TO DO → Please, without the pictures, restate every entry exactly.

RECORDS SUPPLIED →

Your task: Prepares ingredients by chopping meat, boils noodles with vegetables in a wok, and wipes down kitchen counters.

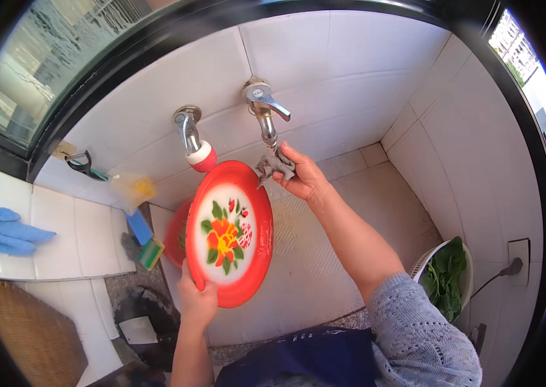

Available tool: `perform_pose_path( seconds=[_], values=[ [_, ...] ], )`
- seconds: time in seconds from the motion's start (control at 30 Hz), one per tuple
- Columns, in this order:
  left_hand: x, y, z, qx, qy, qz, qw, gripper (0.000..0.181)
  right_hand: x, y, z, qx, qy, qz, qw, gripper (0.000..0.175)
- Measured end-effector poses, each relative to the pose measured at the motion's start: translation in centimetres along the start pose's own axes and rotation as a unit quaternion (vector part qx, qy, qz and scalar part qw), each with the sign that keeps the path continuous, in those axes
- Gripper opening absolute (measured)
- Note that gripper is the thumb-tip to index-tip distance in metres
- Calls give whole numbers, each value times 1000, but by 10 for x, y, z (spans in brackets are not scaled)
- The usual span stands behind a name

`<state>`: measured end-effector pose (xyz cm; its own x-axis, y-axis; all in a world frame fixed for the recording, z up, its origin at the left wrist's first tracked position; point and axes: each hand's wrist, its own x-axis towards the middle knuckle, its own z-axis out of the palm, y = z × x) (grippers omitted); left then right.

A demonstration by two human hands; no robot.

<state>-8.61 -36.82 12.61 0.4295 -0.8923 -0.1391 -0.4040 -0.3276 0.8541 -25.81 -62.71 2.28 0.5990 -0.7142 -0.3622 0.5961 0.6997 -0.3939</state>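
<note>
My left hand (198, 292) grips the lower left rim of a red enamel plate (226, 234) with a white centre and a painted flower. The plate is tilted steeply, its decorated face towards me. In my right hand (304, 171) is a bunched grey cloth (275, 164), held right under the spout of the right-hand chrome tap (264, 109). The cloth is just beyond the plate's upper right rim; whether they touch I cannot tell. Left of that tap is a second chrome tap (188, 133) with a red and white spout cover (202, 157), just above the plate's top edge.
Behind the plate a red basin (174, 237) shows partly, inside the tiled sink (321, 251). A white basket (469, 271) of leafy greens (444, 280) stands at the right, near a plugged-in socket (518, 263). Sponges (151, 252) and a blue cloth (7, 230) lie left.
</note>
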Motion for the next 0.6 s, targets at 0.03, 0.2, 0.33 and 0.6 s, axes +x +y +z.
perform_pose_path(
  seconds=[0.03,0.2,0.33,0.6],
  values=[
    [-7,-3,-6,-17,15,-2,1000,41,7,10,3,23,-36,31,999,19],
    [-44,-17,-36,-84,75,-57,992,36,33,23,16,-7,-47,38,998,22],
    [-78,-16,-64,-73,126,-66,987,39,6,15,26,-15,-145,80,986,25],
    [-121,-43,-76,-127,215,-106,962,49,-95,78,-40,-627,-94,217,742,23]
  ],
)
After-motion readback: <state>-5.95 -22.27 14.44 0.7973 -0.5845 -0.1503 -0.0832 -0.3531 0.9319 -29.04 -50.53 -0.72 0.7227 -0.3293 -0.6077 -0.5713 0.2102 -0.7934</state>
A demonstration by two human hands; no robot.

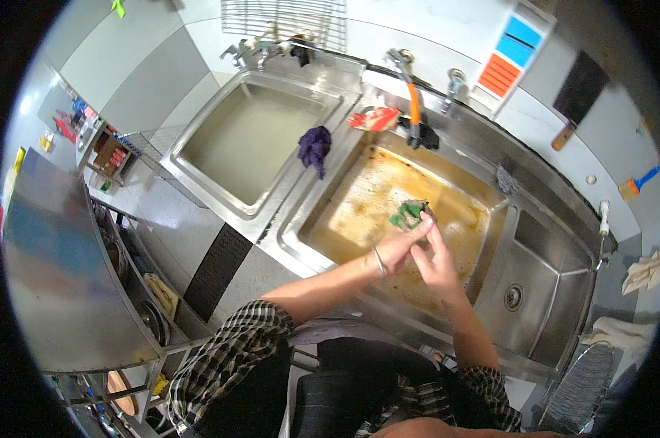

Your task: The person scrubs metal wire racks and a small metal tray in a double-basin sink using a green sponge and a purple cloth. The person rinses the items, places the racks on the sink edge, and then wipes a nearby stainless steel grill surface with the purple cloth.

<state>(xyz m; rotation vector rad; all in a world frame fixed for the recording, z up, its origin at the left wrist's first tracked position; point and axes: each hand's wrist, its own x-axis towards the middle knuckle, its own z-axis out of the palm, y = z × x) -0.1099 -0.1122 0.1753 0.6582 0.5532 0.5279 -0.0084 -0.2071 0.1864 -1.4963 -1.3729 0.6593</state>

THE COMPLETED TASK →
Your task: Prepares ingredients by chopping meat, boils noodles with vegetables in a wok, and wipes down kitchen counters.


Available tool: `perform_pose_path( seconds=[_], values=[ [_, ...] ], )`
- seconds: time in seconds from the motion's start (control at 30 Hz), one per tuple
- Columns, in this order:
  left_hand: x, y, z, qx, qy, qz, qw, gripper (0.000..0.181)
  right_hand: x, y, z, qx, qy, qz, qw, gripper (0.000..0.175)
- Measured end-effector poses, each relative to the pose measured at the motion's start: translation in centimetres along the start pose's own axes and rotation as a unit quaternion (vector part qx, qy, qz and scalar part qw), each with the sign that keeps the path continuous, in those axes
- Gripper opening absolute (measured)
- Note that gripper is the thumb-tip to index-tip distance in metres
- Calls give whole numbers, each value times 1000, but by 10 for x, y, z (spans in brackets are not scaled)
- The usual span stands behind a name

`<state>`: measured end-effector pose (xyz cm; its own x-axis, y-axis; all in a world frame fixed for the recording, z up, its origin at the left wrist's first tracked position; point and axes: each hand's wrist, its own x-axis towards the middle knuckle, its own z-axis out of the palm, y = z × x) (grippers omitted); left then right.

A demonstration by two human hands; no robot.

<state>-8.61 -36.82 12.61 0.4295 -0.8923 -0.1391 -0.4040 -0.3276 0.8541 -25.81 -62.71 2.28 0.5990 -0.7142 -0.3622 0.5961 0.6997 -0.3939</state>
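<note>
My left hand (198, 292) grips the lower left rim of a red enamel plate (226, 234) with a white centre and a painted flower. The plate is tilted steeply, its decorated face towards me. In my right hand (304, 171) is a bunched grey cloth (275, 164), held right under the spout of the right-hand chrome tap (264, 109). The cloth is just beyond the plate's upper right rim; whether they touch I cannot tell. Left of that tap is a second chrome tap (188, 133) with a red and white spout cover (202, 157), just above the plate's top edge.
Behind the plate a red basin (174, 237) shows partly, inside the tiled sink (321, 251). A white basket (469, 271) of leafy greens (444, 280) stands at the right, near a plugged-in socket (518, 263). Sponges (151, 252) and a blue cloth (7, 230) lie left.
</note>
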Motion for the next 0.6 s, targets at 0.03, 0.2, 0.33 and 0.6 s, axes +x +y +z.
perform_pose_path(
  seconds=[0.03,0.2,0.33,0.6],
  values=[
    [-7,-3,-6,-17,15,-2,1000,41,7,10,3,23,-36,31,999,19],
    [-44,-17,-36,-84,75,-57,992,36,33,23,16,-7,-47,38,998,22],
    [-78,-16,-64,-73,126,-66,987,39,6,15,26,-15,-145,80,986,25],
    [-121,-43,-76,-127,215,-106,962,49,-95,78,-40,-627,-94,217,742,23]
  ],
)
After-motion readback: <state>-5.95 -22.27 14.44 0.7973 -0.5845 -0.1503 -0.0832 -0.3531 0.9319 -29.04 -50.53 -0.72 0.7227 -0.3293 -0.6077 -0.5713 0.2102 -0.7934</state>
A demonstration by two human hands; no robot.


Your task: The person scrubs metal wire racks and a small metal tray in a double-basin sink using a green sponge and a purple cloth. The person rinses the items, places the racks on the sink edge, and then wipes a nearby stainless steel grill surface with the purple cloth.

<state>(xyz m; rotation vector rad; all in a world frame fixed for the recording, z up, its origin at the left wrist's first tracked position; point and axes: each hand's wrist, its own x-axis towards the middle knuckle, its own z-axis out of the palm, y = z × x) -0.1099 -0.1122 0.1753 0.6582 0.5532 0.5279 -0.0084 -0.2071 0.1864 -1.4963 -1.3729 0.6593</state>

Nothing else goes in the answer.